CGMA sees profit fall after study

The cost of plans for the redevelopment of New Covent Garden Market undermined a steady year for the Covent Garden Market Authority (CGMA).

CGMA’s operating profit was down after absorbing the feasibility costs associated with the project and it made a loss before tax of £2.7 million in the year to 31 March, compared to a £970,000 loss the previous year, in line with forecast expectations.

Operating profit before the £4.2m feasibility study ran to £1.5m in 2011, down from £2.2m the previous year, according to the CGMA’s 50th annual report and accounts.

The total market trade is worth £560m. Fresh produce wholesale distribution accounts for the largest share of trade at £176m (a 31 per cent share), followed by fresh produce wholesale at £148m, importing (£109m), other food company trade (£79m) and flower sales (£47.8m).

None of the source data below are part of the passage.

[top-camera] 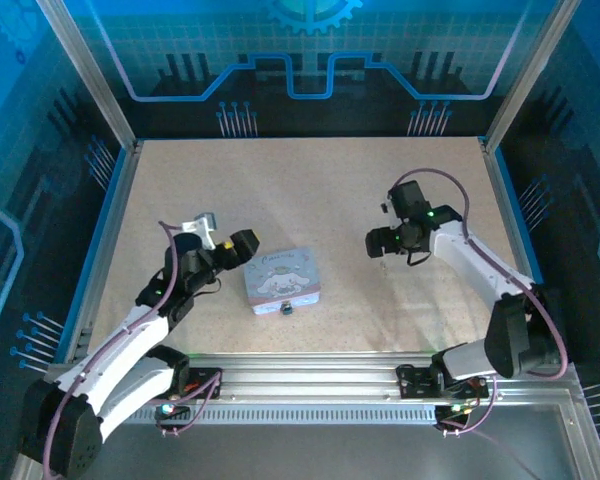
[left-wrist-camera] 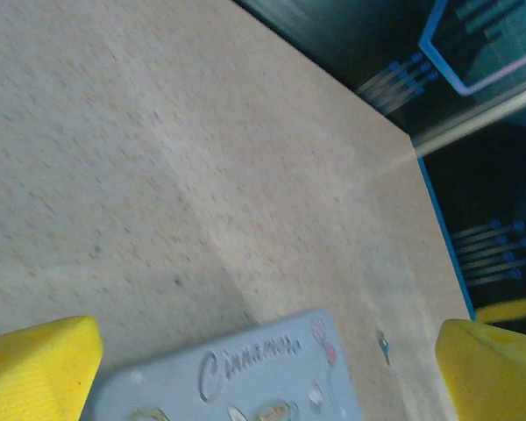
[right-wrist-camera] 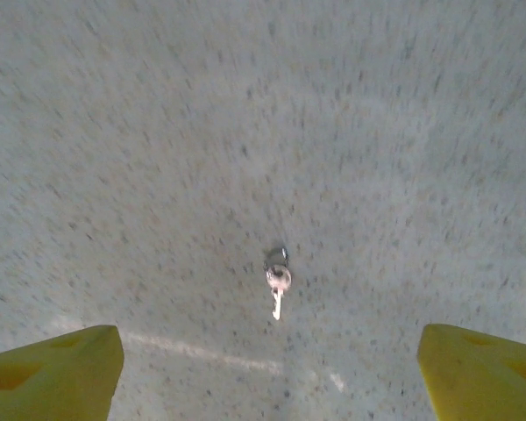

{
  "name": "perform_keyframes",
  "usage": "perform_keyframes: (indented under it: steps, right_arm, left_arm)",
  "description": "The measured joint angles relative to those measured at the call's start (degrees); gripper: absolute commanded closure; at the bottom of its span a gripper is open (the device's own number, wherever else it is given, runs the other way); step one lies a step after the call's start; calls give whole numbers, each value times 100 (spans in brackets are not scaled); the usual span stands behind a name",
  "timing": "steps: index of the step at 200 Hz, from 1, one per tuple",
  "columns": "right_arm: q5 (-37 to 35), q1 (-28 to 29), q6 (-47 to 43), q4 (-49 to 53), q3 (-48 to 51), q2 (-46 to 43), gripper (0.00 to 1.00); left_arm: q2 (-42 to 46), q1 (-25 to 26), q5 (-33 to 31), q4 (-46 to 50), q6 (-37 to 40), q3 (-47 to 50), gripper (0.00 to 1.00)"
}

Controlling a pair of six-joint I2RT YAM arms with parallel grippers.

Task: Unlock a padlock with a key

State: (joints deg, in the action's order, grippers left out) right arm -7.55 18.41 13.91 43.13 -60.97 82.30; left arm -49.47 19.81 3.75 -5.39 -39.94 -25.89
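The right gripper [right-wrist-camera: 267, 373] stands wide open and holds nothing. The key [right-wrist-camera: 278, 285] lies flat on the speckled table [right-wrist-camera: 140, 132], a little ahead of the two yellow fingers [right-wrist-camera: 57, 368] and between them. The left gripper [left-wrist-camera: 263, 373] is also wide open and empty, above the lilac tin [left-wrist-camera: 202, 386]. The padlock [top-camera: 287, 308] sits at the near edge of this tin, well apart from the key.

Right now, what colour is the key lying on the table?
The key is pale silvery grey, clearest in the right wrist view.
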Motion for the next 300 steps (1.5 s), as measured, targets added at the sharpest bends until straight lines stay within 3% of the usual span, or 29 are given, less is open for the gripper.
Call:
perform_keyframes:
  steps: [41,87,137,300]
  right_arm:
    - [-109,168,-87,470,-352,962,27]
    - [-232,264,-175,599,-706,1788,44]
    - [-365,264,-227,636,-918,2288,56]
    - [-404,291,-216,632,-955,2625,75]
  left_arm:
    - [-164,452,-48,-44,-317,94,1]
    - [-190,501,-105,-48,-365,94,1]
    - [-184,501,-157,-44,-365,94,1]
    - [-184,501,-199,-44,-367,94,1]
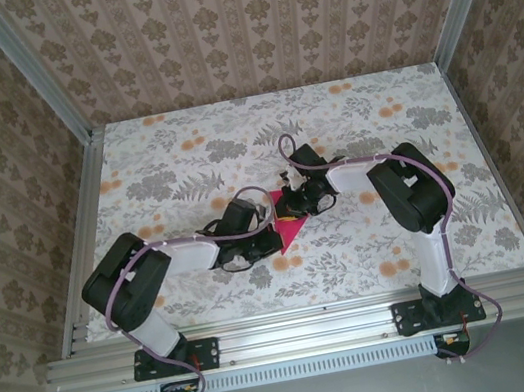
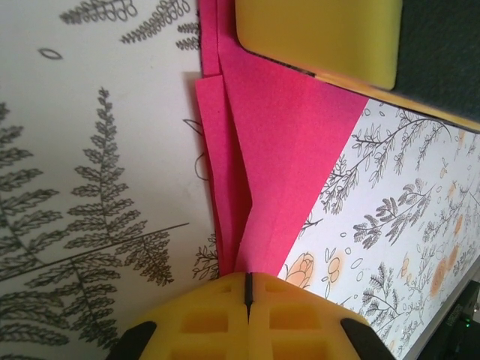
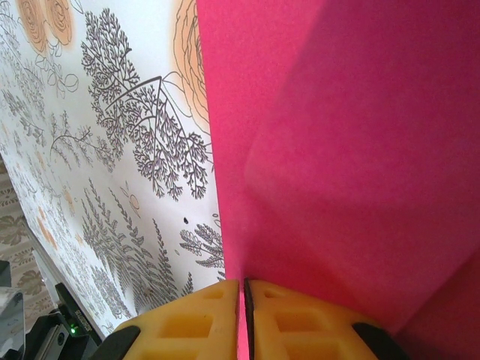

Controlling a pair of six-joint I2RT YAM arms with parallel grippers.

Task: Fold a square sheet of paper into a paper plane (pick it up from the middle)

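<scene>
Pink paper sheet (image 1: 288, 229) on floral table (image 1: 175, 161)

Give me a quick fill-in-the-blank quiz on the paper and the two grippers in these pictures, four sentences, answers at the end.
1. The folded paper sheet between the two grippers is ___ in colour.
2. The left gripper is ___ on the sheet, not open.
3. The right gripper, pinched on the sheet too, has ___ fingers.
4. The table has a cover printed with grey ferns and orange ___.

Missing words: pink; shut; yellow; flowers.
</scene>
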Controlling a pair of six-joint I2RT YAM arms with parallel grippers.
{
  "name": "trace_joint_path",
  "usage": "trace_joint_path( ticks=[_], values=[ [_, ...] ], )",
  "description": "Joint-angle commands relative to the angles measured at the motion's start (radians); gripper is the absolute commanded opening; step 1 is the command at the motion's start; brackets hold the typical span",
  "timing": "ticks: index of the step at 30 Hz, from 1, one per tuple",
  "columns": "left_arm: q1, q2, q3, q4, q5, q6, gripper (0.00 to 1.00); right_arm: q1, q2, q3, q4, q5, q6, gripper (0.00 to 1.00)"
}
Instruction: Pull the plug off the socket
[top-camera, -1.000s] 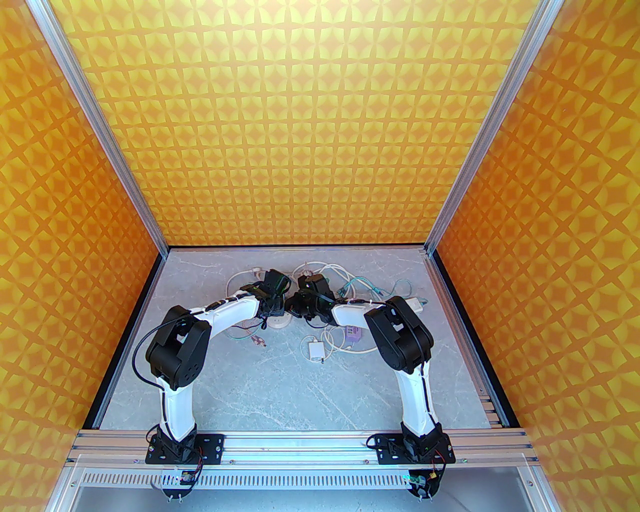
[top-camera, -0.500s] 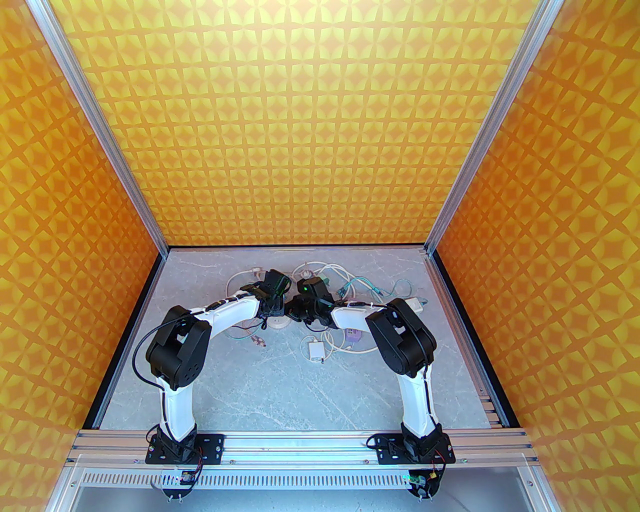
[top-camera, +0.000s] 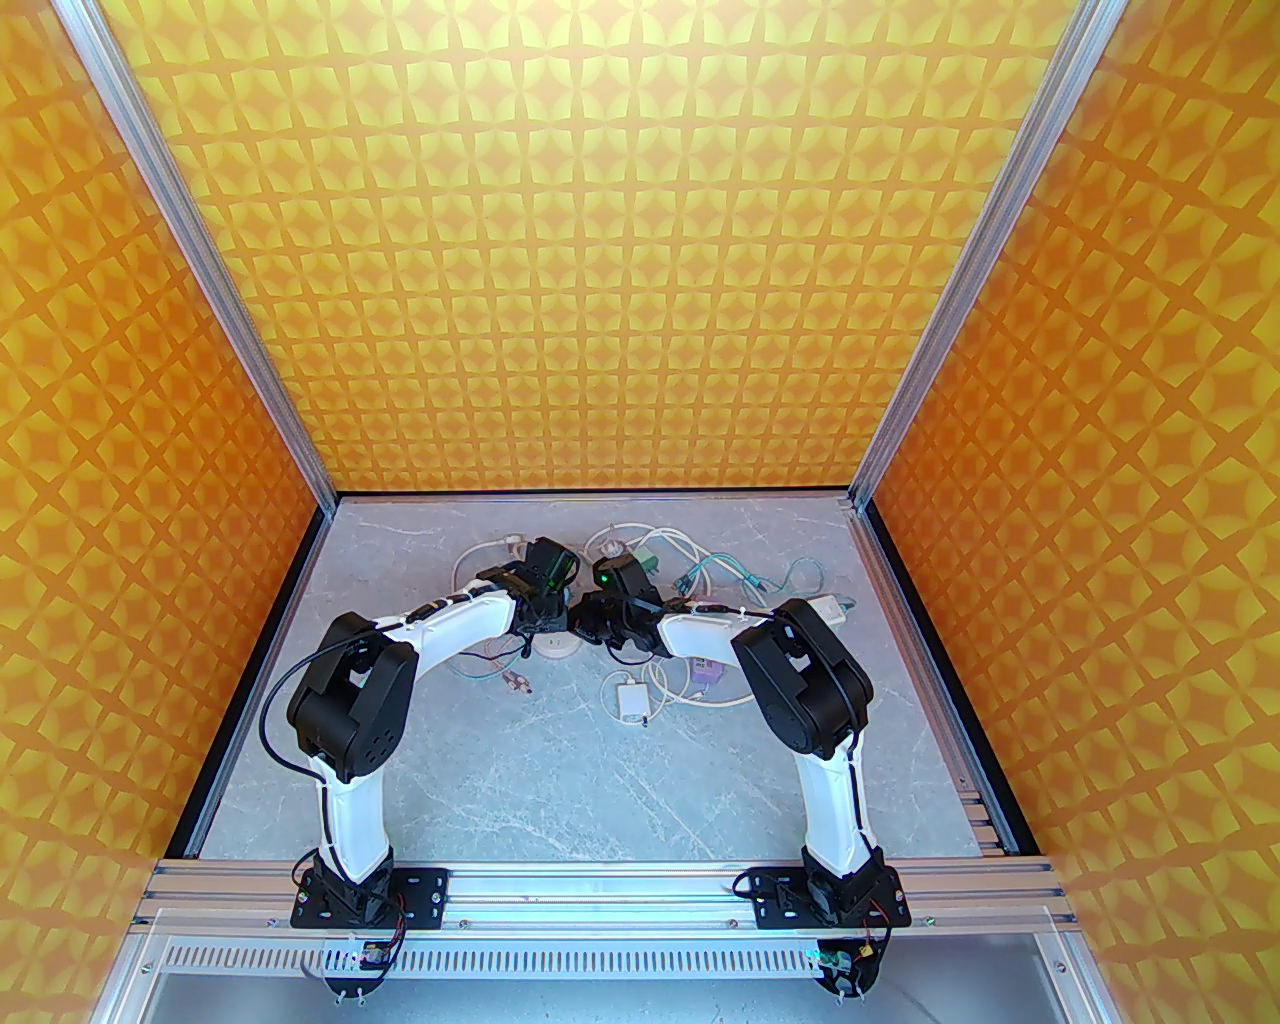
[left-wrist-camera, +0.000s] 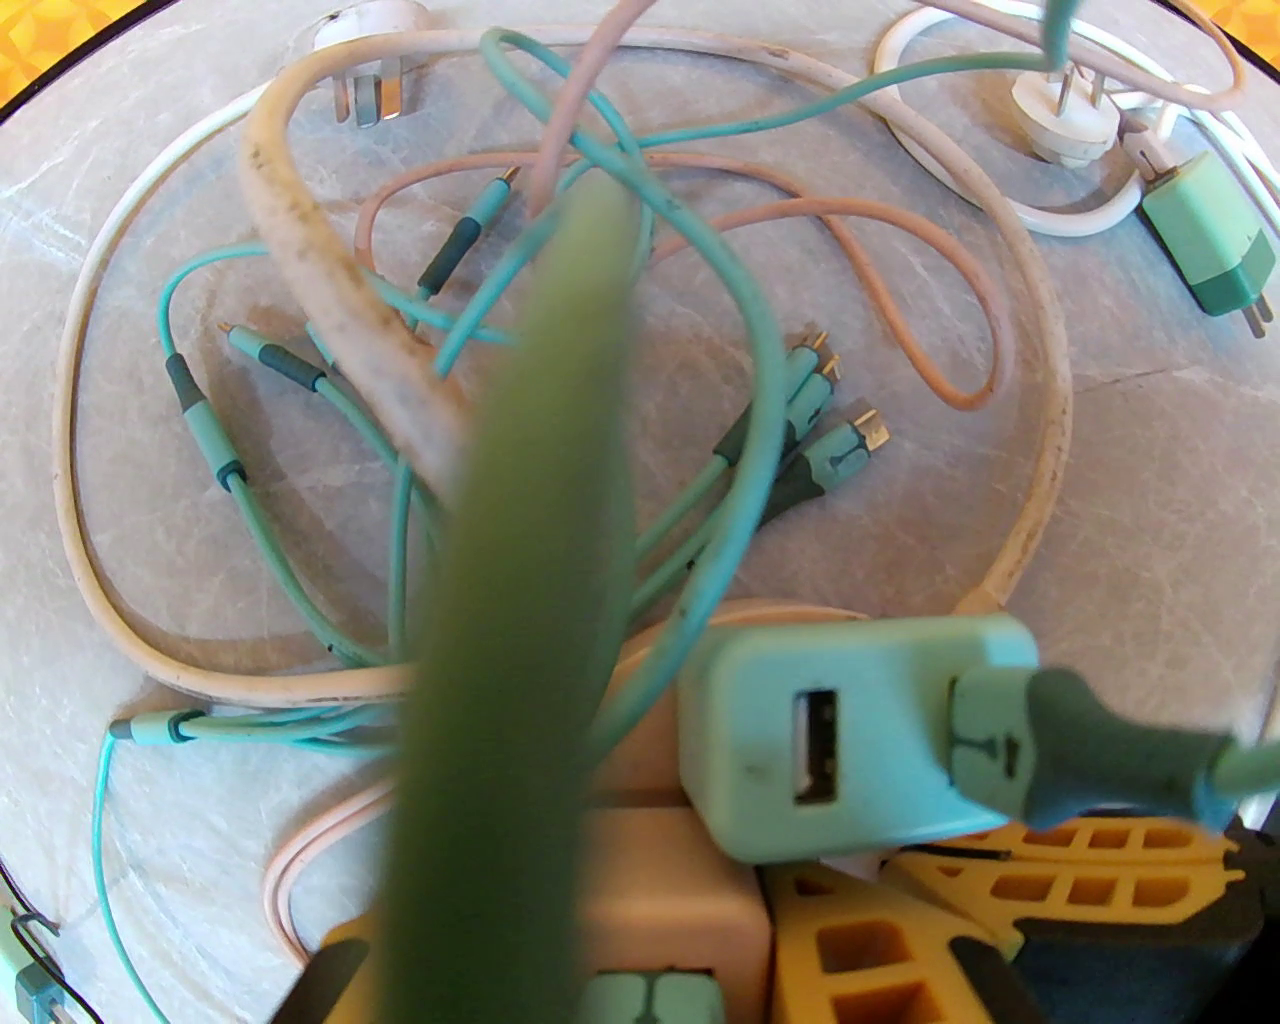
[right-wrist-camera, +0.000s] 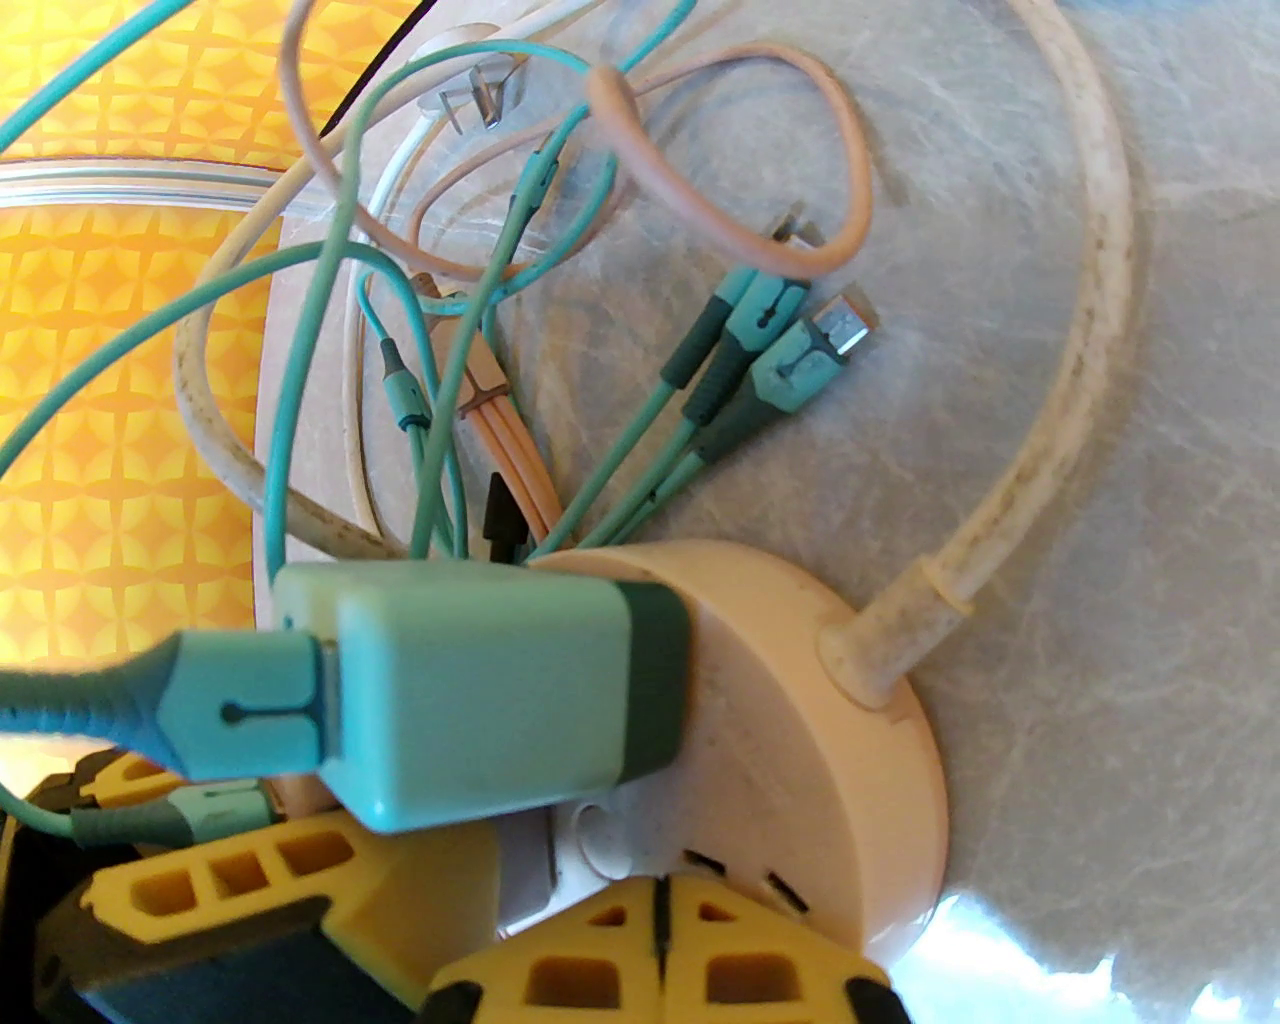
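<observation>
plug, teal usb charger, seated in round beige socket near far edge of table, mid-width, amid loose cables. light, rigid, smooth-shelled; best pinched on flat sides, not by its lead. left gripper apparently clamped on it; right gripper closed, tips pressing socket. no legible writing or brand.

Grey marble-patterned tabletop, enclosed behind and on both sides by orange-and-yellow star-patterned wall panels; silver aluminium corner posts rise from its far corners.
</observation>
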Motion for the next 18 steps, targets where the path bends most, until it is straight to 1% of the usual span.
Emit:
trace_joint_path(
  ticks=[1,5,9,13,18],
  values=[
    [-0.024,-0.041,0.057,-0.059,-0.025,0.029,0.13,0.007,0.073,-0.031,-0.179,0.069,-0.030,0.00],
    [-0.087,0.008,0.122,-0.127,-0.158,0.094,0.11,0.007,0.070,-0.030,-0.181,0.070,-0.031,0.00],
    [-0.094,0.028,0.113,-0.138,-0.194,0.104,0.10,0.006,0.072,-0.022,-0.197,0.073,-0.037,0.00],
    [-0.087,0.016,0.095,-0.132,-0.188,0.087,0.09,0.006,0.084,-0.015,-0.212,0.081,-0.038,0.00],
    [-0.018,-0.045,0.036,-0.083,-0.029,0.021,0.09,0.008,0.095,0.002,-0.252,0.098,-0.055,0.00]
  ],
)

The association said occupancy by fresh produce companies slipped three per cent to 89 per cent but the flower market saw considerable consolidation of businesses following the lease renewal process in March 2010.

CGMA CEO Jan Lloyd said: “Many of the businesses in this area were extremely small and a number of owners decided to retire. The layout of the flower market hall makes it is difficult to use areas for alternative or complementary uses. Nevertheless, it is encouraging that a number of contract florists are expressing interest in the perimeter units.”

CGMA chief executive Jan Lloyd said: “Many of the businesses in this area were extremely small and a number of owners decided to retire. The layout of the flower market hall makes it is difficult to use areas for alternative or complementary uses. Nevertheless it is encouraging that a number of contract florists are expressing interest in the perimeter units.”

In the plans for the new market, space is to be made available in proportion to the trends and demand from the different sectors.

The number of companies in the market has gone down in the year to 204 from 231 in 2009-10. However, some of this decline is explained by consolidation, with smaller companies merging with larger operators.

In the year, 42 companies left the market as a whole, 15 new businesses became tenants and 11 existing tenants took on additional space.

At the end of March 2010 the majority of leases on the site came up for renewal and most reached agreement but a number of tenants initially declined to sign the new lease, seeking to challenge the landlord’s break clause. Lengthy discussion on the matter were concluded by the end of March this year.

These renewed leases are for ten years with a rent review in 2015 and a one-off tenant break clause also in 2015. In addition there is a landlord break clause in 2012.

“We have an extremely exciting and challenging future ahead of us. I know that together we can achieve our vision of being the focus for food and flowers in London but with a modern market, fit for our tenants.” Lloyd added.